_Problem details_
Write the listing out again word for word, skipping each picture.

_Data excerpt_
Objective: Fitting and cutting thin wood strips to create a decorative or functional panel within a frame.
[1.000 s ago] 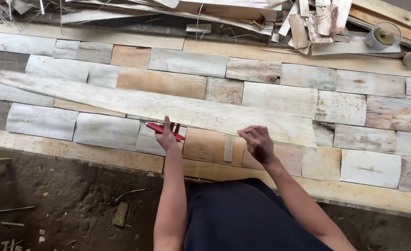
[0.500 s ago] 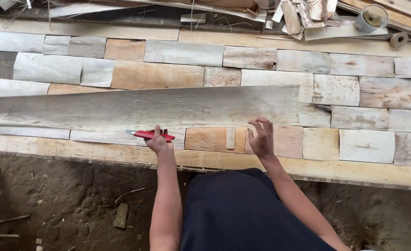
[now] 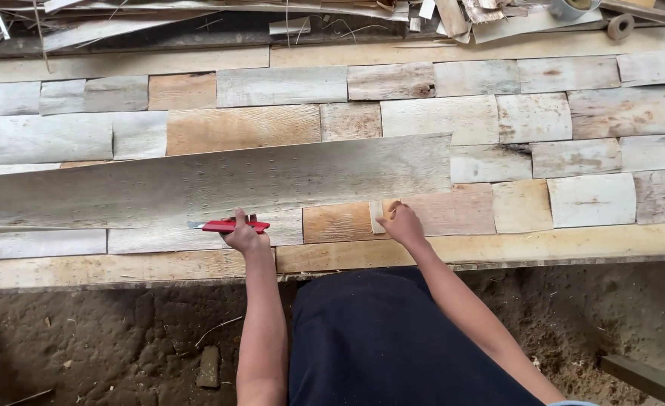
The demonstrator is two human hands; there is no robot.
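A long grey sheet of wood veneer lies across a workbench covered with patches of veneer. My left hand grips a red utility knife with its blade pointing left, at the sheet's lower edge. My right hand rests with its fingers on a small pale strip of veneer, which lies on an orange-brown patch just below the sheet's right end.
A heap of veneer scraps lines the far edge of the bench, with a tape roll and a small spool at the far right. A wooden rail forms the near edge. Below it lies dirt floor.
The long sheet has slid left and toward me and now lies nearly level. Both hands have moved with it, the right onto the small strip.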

_Solution to this task_
Objective: Fitting and cutting thin wood strips to create a decorative or functional panel within a frame.
[1.000 s ago] 
[0.500 s ago] 
[now] 
The demonstrator is two human hands; there is no robot.
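A long grey sheet of wood veneer lies across a workbench covered with patches of veneer. My left hand grips a red utility knife with its blade pointing left, at the sheet's lower edge. My right hand rests with its fingers on a small pale strip of veneer, which lies on an orange-brown patch just below the sheet's right end.
A heap of veneer scraps lines the far edge of the bench, with a tape roll and a small spool at the far right. A wooden rail forms the near edge. Below it lies dirt floor.
The long sheet has slid left and toward me and now lies nearly level. Both hands have moved with it, the right onto the small strip.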

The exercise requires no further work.